Your instructions - Count the lines below that contain the word "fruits" and give only the number.

[Dataset content Boundary: Start]

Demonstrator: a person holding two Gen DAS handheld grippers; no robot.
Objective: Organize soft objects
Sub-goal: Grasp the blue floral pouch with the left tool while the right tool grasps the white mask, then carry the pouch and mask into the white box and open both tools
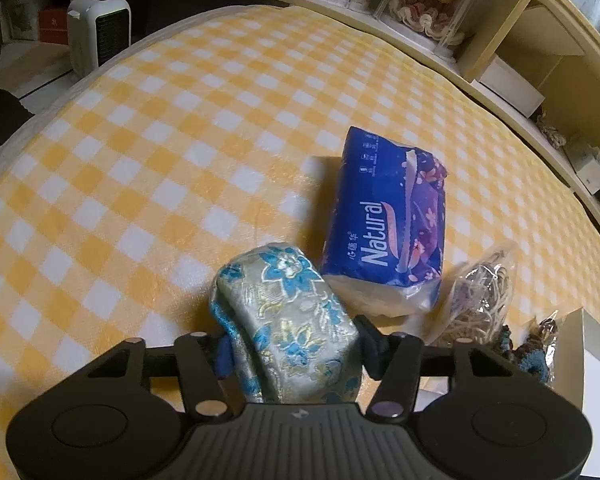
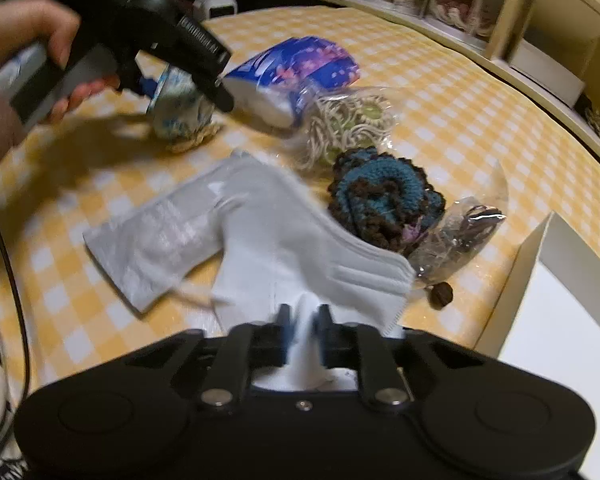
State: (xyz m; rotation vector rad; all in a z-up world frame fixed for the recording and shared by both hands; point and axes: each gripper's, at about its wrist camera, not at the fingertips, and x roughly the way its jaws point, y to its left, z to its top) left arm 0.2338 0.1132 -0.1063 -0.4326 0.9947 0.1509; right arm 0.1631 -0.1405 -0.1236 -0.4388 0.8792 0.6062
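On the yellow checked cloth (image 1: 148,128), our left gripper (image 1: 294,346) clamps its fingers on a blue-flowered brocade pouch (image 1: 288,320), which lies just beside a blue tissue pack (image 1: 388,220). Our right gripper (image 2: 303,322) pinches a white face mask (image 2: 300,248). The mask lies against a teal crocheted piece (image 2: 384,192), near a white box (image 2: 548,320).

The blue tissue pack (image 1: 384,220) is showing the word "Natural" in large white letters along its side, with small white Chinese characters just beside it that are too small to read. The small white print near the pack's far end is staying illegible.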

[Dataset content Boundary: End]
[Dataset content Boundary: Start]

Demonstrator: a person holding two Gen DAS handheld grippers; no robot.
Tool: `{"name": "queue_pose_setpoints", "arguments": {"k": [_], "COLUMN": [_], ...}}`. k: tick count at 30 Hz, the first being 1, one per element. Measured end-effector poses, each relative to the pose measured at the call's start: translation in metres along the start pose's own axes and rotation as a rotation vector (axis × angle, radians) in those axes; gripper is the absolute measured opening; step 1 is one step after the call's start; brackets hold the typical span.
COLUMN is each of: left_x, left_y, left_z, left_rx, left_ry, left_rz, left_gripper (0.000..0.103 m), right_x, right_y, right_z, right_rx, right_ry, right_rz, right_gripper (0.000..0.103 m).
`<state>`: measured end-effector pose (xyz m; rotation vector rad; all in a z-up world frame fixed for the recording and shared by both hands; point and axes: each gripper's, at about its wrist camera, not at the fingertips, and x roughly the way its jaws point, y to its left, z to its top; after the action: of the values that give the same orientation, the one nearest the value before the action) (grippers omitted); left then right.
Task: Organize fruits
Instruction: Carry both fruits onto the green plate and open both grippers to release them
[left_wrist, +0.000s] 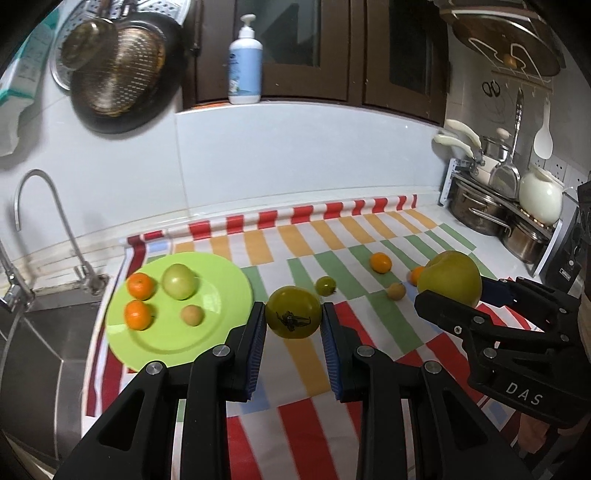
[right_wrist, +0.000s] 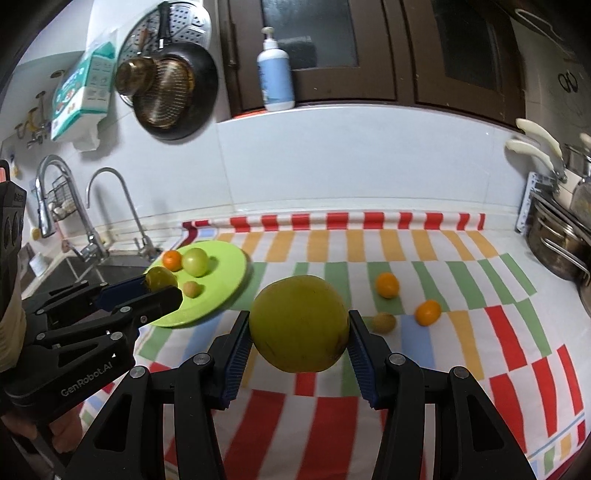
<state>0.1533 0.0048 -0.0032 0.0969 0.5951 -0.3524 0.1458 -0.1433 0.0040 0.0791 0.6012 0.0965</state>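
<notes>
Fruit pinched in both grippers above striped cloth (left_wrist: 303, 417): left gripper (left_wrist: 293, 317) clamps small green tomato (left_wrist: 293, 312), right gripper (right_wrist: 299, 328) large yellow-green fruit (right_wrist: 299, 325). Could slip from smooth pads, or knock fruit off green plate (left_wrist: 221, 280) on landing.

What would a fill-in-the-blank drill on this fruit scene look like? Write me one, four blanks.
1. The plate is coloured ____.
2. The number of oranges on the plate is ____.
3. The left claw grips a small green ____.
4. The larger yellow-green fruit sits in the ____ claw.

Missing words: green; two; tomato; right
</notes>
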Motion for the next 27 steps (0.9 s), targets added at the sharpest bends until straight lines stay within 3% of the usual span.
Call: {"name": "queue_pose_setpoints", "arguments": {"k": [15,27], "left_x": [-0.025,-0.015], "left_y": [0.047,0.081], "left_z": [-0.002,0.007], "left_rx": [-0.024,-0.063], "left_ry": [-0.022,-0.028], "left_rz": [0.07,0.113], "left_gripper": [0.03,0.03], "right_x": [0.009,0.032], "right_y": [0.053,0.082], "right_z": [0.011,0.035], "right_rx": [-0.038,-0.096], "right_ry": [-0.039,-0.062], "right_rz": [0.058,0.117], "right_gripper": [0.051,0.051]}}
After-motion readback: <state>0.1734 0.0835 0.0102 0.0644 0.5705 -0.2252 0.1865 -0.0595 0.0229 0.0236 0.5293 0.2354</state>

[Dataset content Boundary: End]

Exercise response - 2